Lenny started Blackbird to perform together with the theatre troupe. The band and the People’s Theatre of Hong Kong boldly staged their political multidisciplinary shows regularly around university campuses. The dynamic and provocative, twelve-person anarchist performance unit caught the attention of local media and soon became a cultural phenomenon.
“Besides theatre and music, our shows were also multi-media events with videos, installations and performance art,” Lenny says. “We smashed TVs on stage and used different dramatic tactics.”
Lenny and friends attended the 1984 Venice International Anarchist Gathering and made a film of their experience. According to Lenny, “The Venice gathering was like my baptism in anarchism, instrumental in consolidating my position as an anarchist, and living my life accordingly.” He met anarchist writers like Murray Bookchin, Albert Meltzer, and Ronald Creagh, “my anarchist elders.”

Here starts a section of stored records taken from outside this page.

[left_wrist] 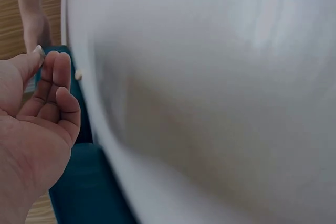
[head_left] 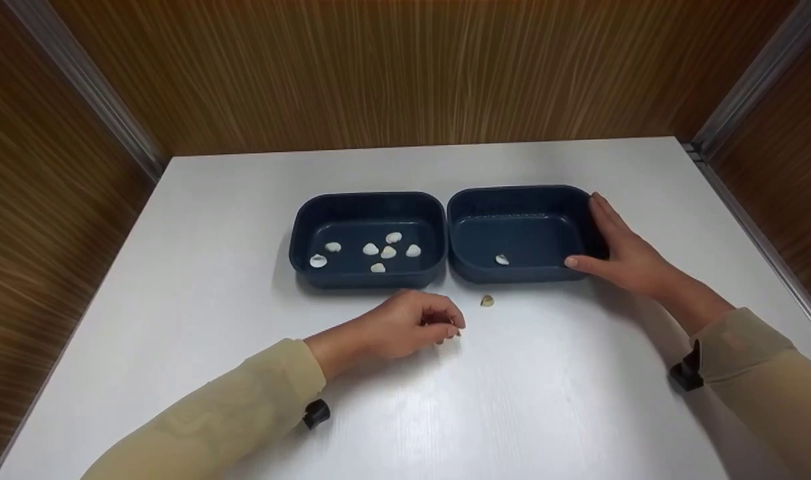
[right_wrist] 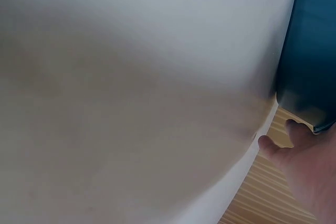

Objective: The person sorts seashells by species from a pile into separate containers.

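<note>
Between thumb and fingertips, my left hand (head_left: 405, 323) pinches a small seashell (left_wrist: 39, 50), mostly hidden by the fingers in the head view. It is over the white table (head_left: 512, 393), in front of two dark blue trays. My right hand (head_left: 628, 260) holds the right tray (head_left: 505, 275) at its right end, thumb over the rim and fingers along the outer side. One whitish shell (head_left: 502, 259) lies inside that tray. The left tray (head_left: 372, 280) has several white shells (head_left: 388, 252) spread over its floor. A yellowish shell (head_left: 487, 301) lies on the table just before the right tray.
The two trays stand side by side, close together near the table's middle. Wood-grain panels (head_left: 405, 73) rise behind and at both sides of the table. Black wrist mounts (head_left: 316, 413) hang under both sleeves.
</note>
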The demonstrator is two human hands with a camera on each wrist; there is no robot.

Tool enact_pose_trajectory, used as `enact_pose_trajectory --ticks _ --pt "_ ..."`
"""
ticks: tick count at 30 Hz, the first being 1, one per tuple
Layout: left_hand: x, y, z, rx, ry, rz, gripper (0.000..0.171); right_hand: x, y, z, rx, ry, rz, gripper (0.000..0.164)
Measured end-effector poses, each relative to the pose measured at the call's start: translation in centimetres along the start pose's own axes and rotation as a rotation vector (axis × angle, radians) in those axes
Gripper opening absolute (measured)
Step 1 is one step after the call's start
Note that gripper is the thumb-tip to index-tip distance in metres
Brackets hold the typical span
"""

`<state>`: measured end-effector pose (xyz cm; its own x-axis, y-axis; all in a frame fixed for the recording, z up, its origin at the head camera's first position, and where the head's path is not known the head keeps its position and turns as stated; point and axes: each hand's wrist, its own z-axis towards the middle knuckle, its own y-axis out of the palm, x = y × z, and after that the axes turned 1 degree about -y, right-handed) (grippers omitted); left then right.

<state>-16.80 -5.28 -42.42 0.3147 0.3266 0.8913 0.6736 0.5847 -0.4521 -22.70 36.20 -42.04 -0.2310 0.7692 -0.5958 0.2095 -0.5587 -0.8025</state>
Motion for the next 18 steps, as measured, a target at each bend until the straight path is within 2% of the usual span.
enact_pose_trajectory --ticks 8,14,18 --pt "1.6 -1.0 1.1 0.025 0.042 -0.02 0.017 0.2 0.1 0.1 -0.002 -0.018 0.002 0.114" --pt "2.9 -2.2 2.3 0.113 0.106 0.0 0.013 0.2 0.0 0.2 -0.007 -0.005 -0.005 0.114" --pt "3.8 -3.1 3.4 0.165 0.107 0.028 0.013 0.2 0.0 0.3 -0.006 -0.011 -0.003 0.114"
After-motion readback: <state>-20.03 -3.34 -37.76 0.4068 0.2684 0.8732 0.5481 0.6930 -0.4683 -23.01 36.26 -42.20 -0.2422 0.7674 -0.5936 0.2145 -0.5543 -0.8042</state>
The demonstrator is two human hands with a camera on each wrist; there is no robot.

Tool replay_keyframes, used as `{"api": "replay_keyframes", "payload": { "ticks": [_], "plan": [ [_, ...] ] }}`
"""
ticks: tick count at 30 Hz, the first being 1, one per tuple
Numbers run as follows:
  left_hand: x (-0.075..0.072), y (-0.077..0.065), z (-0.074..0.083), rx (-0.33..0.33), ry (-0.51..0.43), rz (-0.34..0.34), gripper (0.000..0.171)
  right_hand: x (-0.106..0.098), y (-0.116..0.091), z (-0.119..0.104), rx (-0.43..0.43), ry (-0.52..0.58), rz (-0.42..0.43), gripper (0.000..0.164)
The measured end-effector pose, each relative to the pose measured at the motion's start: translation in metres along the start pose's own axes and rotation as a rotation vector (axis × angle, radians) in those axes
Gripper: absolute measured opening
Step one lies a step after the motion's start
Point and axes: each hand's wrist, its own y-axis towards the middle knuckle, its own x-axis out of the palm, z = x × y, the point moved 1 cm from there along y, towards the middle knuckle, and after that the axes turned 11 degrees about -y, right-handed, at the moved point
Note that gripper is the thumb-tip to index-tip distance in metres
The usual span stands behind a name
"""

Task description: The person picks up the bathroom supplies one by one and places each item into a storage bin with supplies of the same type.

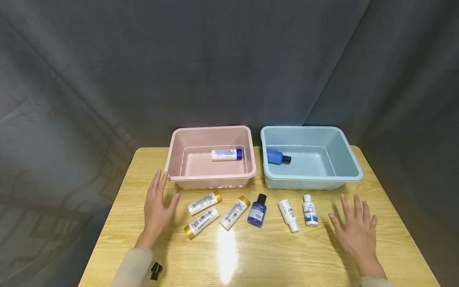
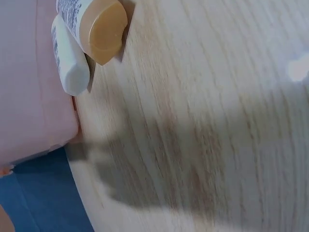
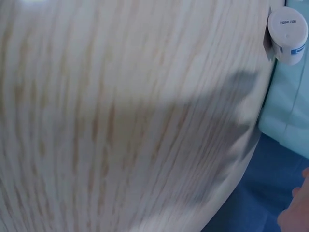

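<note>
My left hand is by the near left corner of the pink bin, fingers extended and holding nothing. Closest to it lie two white tubes with gold caps, an upper tube and a lower tube; a third gold-capped tube lies farther right. With fingers spread, my right hand hovers over the table and holds nothing. Left of it lie a small white Dove bottle and another white bottle. A dark blue bottle with a black cap lies mid-table.
Inside the pink bin is a white tube with a blue cap. The light blue bin beside it contains a blue bottle with a black cap. Both bins stand at the back of the wooden table, before a grey curtain.
</note>
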Motion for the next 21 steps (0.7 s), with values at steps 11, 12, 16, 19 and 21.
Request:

Post-Venice, he attended south Korea’s first international anarchist conference in Seoul and traveled to Japan and Europe to meet more anarchist comrades. Blackbird continued recording and releasing albums, publishing fanzines, and developing collaborations worldwide (like with their sister band, Rhythm Activism in Montreal.
In Taiwan, as in Hong Kong, Lenny continues to write, play music, and work on documentaries doing his best to “survive as an anarchist without being employed officially by any institution.” (A documentary version of the operetta, “Peter & Emma’s book café” with English subtitles will be presented online at the 2022 Montreal International Anarchist Theatre Festival in May. Details:
Norman Nawrocki is a Montreal troublemaker. His last play was Run Nawrocki Run! Escape from Banff Prison. His latest book is The Legend of the Rat King. His last album is Displaced/Misplaced. Pre-pandemic, he toured the world with his music, theatre & books. He’s always been an anarchist.
Related
Hong Kong: Where Anarchists & Blackbirds Sing About Freedom, FE #381, Summer-Fall 2009.]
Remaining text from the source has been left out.